Some of the tricks that could be involved include not only hiding assets but undervaluing assets or overvaluing debts to make it seem like there will actually be less to divide. Mistakenly "forgetting" to include assets is another ploy that will result in a prenup landing in the trash can. Any indication that disclosure wasn't full or honest can put your entire prenup into question.
A prenup that was not entered into freely is not going to upheld. If there was any kind of duress or pressure, then that person couldn’t make an independent decision. For example, if a prenup was drafted close to the wedding and there was pressure to get it signed in time, this could be considered duress. Imagine the embarrassment that would ensue if the wedding had to be postponed while the terms were worked out. This sense of urgency makes it hard to negotiate fairly. Marla Maples reportedly received her copy of the prenup with Donald Trump just five days before their wedding. Not surprisingly, she walked away with more than the agreement stated. Both spouses have to thoroughly read it before signing it as well. You can't consent to something you didn't read.
Fairness is an important consideration for the court. If a prenup gives the bulk of the assets to one person, the court is going to be on alert that there is a problem. Robert DeNiro's prenup came under question when it was revealed he's worth $500 million, and the prenup gave his spouse only a $6 million apartment, $500,000, and alimony of $1 million per year.
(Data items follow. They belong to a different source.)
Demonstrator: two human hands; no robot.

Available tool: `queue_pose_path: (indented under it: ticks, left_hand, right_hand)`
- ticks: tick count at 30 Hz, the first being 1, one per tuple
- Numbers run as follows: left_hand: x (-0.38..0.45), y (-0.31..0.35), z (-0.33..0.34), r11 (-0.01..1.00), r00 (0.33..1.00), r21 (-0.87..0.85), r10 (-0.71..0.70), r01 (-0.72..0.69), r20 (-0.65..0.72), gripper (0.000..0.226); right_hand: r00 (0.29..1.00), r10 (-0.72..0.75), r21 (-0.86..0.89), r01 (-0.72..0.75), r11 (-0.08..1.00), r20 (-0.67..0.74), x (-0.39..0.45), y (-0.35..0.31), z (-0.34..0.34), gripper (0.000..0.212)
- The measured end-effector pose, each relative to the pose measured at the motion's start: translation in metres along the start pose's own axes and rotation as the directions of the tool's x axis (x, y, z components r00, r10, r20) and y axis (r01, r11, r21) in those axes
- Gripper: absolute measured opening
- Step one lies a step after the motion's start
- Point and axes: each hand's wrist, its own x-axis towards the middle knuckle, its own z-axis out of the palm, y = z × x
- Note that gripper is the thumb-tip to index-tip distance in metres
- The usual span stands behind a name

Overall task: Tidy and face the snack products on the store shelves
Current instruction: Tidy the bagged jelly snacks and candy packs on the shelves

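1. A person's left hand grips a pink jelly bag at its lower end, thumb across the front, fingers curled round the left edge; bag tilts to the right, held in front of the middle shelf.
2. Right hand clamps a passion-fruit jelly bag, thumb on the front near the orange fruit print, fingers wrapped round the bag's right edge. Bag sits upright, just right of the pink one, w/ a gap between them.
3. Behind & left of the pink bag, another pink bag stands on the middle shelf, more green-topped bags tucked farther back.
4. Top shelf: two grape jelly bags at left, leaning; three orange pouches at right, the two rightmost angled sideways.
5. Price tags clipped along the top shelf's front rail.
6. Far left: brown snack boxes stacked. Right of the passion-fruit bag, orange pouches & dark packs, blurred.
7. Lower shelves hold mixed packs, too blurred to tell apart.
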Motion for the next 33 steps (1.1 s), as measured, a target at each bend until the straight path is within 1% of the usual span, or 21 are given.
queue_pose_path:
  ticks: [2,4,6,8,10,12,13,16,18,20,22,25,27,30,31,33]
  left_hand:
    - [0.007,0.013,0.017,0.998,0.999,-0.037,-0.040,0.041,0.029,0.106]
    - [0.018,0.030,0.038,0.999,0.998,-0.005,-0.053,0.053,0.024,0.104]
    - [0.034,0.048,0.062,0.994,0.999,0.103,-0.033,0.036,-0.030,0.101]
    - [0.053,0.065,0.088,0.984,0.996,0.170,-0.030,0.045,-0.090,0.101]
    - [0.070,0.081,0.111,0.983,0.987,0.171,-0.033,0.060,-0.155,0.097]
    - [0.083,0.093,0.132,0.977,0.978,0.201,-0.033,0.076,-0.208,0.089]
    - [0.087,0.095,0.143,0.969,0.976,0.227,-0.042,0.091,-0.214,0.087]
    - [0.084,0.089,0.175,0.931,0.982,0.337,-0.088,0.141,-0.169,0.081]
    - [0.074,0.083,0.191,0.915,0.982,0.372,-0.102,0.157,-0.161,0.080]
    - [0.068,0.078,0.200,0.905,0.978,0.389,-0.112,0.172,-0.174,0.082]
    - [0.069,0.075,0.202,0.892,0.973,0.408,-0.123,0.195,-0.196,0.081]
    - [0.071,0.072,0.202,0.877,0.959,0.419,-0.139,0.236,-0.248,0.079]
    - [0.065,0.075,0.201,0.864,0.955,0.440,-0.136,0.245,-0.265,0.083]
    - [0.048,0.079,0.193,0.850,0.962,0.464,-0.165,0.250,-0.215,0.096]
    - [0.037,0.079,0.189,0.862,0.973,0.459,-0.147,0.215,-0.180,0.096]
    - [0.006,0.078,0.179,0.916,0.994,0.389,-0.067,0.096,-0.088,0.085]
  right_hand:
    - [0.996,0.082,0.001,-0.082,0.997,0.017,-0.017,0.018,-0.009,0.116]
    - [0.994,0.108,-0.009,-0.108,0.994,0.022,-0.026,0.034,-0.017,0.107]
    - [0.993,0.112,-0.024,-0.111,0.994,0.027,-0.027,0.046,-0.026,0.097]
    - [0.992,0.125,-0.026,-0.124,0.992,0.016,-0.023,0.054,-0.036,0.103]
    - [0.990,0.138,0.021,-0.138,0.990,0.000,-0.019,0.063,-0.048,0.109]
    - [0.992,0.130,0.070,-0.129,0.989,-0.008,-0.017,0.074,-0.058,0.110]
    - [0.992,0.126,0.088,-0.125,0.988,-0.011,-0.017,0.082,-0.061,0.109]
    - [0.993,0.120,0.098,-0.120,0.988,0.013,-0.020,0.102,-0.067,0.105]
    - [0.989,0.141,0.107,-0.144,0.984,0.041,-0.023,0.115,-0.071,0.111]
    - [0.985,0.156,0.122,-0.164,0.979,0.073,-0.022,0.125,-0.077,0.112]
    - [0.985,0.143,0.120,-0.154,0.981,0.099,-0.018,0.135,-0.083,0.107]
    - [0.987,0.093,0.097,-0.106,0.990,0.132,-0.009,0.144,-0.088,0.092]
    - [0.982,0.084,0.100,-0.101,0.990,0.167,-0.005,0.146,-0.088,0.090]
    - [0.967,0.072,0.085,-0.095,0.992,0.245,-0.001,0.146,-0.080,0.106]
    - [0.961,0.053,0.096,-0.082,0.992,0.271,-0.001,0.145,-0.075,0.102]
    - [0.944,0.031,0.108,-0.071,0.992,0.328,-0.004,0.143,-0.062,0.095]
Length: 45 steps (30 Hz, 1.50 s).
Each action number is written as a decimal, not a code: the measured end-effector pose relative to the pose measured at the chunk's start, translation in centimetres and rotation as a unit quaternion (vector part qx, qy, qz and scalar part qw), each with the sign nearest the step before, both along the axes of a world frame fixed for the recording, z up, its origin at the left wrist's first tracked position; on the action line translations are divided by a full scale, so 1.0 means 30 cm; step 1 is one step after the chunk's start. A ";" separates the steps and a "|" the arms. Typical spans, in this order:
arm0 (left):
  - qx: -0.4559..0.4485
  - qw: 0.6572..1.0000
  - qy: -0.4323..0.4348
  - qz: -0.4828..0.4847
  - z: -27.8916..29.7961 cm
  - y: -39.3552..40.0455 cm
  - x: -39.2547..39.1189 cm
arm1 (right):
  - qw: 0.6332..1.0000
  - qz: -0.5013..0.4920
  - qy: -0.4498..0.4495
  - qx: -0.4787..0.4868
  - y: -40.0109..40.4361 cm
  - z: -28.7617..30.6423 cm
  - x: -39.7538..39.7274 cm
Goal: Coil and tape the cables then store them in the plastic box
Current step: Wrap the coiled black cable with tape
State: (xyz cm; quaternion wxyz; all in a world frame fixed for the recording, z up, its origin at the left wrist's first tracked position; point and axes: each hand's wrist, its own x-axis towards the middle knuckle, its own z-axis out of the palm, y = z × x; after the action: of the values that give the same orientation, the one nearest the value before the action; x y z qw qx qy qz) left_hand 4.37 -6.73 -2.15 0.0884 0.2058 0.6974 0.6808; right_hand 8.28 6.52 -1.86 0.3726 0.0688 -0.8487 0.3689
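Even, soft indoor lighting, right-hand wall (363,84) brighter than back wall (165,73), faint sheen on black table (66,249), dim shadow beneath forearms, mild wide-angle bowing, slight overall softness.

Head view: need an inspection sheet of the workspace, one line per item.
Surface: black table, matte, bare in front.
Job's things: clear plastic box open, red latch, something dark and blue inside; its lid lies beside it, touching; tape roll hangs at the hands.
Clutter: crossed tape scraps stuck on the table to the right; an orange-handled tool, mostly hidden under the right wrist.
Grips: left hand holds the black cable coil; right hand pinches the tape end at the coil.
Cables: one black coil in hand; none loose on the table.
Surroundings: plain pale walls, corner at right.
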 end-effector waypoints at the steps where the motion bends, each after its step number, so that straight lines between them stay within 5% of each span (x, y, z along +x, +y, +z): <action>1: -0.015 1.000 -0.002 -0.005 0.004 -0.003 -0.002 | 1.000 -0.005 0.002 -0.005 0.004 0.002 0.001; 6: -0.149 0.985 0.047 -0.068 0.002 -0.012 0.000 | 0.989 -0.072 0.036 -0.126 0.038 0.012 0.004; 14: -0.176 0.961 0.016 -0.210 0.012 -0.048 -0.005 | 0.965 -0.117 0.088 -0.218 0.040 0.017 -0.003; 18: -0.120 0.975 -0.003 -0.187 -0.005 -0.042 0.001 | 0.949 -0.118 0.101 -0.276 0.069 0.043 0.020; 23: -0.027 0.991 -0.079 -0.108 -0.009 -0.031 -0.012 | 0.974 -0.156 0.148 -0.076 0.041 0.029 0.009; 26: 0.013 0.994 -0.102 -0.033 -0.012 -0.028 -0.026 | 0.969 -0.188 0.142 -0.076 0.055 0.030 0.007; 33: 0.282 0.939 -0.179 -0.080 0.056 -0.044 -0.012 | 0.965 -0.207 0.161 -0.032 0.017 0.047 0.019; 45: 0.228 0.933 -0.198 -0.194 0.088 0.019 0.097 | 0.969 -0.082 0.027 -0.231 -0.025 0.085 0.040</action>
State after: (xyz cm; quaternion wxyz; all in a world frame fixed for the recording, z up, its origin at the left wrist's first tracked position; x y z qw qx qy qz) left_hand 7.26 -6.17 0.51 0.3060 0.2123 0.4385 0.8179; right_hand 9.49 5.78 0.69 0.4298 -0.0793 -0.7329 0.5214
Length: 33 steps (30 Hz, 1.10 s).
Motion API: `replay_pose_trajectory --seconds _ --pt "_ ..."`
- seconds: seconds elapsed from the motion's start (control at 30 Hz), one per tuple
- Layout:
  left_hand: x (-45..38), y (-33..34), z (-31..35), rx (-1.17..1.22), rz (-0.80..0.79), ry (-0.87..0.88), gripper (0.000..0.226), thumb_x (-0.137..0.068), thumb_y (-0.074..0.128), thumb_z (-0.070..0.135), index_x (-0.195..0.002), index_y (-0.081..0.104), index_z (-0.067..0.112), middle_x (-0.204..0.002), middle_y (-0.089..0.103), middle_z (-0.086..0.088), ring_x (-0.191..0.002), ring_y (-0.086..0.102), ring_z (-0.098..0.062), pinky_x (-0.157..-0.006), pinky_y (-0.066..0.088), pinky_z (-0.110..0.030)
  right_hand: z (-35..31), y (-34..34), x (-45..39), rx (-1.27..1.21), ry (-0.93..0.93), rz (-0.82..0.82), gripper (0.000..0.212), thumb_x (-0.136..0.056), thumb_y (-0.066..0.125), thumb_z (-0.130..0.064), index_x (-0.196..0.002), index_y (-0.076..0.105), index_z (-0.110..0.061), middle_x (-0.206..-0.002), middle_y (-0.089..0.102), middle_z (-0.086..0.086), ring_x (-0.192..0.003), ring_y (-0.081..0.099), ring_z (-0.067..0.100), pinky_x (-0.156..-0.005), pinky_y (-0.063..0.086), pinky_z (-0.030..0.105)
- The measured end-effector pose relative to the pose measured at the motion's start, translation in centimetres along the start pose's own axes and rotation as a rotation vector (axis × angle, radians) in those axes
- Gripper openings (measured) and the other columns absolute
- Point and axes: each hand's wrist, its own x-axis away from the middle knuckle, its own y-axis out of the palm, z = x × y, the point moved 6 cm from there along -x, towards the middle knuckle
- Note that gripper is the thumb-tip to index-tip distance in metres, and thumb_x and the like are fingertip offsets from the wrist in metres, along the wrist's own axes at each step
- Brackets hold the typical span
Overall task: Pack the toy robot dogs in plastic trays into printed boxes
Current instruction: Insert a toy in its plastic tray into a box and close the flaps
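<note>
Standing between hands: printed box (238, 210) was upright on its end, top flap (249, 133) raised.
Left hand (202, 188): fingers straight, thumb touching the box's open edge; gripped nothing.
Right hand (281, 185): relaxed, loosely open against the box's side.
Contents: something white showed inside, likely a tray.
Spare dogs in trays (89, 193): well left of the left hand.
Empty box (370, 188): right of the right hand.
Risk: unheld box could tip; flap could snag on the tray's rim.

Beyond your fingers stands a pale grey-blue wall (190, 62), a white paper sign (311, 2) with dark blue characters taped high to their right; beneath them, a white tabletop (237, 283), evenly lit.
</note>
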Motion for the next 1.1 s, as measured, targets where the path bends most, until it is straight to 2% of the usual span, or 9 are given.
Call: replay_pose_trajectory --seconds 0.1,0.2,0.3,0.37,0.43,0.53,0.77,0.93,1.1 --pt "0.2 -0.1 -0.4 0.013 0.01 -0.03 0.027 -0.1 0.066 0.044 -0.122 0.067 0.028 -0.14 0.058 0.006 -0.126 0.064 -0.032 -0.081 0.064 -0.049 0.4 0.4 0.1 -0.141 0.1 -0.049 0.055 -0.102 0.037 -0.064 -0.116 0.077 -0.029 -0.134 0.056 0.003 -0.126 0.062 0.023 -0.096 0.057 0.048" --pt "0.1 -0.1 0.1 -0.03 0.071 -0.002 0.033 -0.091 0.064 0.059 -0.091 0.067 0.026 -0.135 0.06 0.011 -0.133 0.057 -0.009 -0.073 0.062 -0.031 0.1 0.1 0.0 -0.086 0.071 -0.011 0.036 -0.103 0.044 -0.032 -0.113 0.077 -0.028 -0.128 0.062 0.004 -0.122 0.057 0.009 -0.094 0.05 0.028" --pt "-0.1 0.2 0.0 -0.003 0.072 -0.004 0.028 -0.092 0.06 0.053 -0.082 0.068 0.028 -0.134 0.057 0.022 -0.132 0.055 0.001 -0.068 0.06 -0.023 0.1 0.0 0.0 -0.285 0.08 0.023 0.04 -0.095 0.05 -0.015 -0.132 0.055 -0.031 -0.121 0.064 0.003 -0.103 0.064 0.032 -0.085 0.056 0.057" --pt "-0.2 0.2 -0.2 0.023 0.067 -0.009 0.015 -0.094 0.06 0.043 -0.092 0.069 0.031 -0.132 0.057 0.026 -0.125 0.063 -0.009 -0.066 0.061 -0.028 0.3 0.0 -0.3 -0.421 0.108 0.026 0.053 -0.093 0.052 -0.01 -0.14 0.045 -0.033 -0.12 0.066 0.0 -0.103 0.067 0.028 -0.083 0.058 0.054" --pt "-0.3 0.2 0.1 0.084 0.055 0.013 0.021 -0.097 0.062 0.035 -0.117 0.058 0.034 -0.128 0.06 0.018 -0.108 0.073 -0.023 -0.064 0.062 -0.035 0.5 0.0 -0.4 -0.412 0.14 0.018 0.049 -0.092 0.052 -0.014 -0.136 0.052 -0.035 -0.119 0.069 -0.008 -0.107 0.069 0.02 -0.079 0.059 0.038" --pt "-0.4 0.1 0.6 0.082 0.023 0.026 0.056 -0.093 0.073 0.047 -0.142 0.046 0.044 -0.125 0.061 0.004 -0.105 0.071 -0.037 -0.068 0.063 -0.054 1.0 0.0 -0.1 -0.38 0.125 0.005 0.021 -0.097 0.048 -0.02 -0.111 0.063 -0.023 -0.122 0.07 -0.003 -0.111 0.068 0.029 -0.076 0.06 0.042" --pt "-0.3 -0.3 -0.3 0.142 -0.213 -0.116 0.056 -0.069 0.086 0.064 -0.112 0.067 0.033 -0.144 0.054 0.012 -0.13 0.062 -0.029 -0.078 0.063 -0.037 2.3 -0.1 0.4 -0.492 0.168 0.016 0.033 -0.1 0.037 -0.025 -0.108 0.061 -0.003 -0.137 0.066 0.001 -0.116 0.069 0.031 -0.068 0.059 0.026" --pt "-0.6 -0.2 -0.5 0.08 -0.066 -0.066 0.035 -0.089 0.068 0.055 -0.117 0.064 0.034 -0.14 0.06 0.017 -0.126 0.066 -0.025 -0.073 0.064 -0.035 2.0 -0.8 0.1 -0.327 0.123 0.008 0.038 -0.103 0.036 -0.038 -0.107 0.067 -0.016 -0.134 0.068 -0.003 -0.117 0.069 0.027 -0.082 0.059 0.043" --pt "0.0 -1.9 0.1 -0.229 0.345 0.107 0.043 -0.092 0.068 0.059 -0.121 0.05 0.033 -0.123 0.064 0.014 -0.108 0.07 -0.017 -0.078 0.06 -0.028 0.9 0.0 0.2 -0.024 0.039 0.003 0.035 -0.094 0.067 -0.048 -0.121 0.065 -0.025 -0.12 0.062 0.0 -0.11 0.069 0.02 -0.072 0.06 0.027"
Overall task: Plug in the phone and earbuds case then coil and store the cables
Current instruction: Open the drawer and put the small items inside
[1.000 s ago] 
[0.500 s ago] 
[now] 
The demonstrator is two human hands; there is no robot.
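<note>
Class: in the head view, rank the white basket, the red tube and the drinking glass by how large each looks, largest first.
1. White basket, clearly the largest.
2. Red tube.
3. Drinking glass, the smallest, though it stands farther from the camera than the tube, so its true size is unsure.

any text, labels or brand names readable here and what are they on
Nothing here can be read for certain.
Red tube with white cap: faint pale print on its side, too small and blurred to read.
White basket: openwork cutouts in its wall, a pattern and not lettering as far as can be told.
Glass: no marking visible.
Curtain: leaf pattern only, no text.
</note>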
Similarly, a prenup that leaves one spouse with a majority of the debt would be considered likely unfair. What's fair at the time you sign the prenup may not be reasonable at the time you get a divorce, so be aware that significant increases or decreases in wealth can be the signal that your prenup won't hold up as originally written.
If you're going to contest a prenup, it means that all of the details of your current assets and debts and their value are going to be laid bare in court for the judge (and the world) to see, so keep that in mind if you're considering it. This might give you extra negotiating power, or make you want to settle quietly.
You always have the option to renegotiate your prenup and put what's called a postnuptial agreement into place. The postnup can be agreed to at any point during your marriage, and its terms will supersede the prenup. If you're faced with a prenup that might not be valid, or one you think is unfair, get a move on this before you talk about divorce with your spouse.
A prenup is a great tool when it's entered into fairly and intentionally, but it can be a frustrating framework when it isn't fair or your circumstances have drastically changed.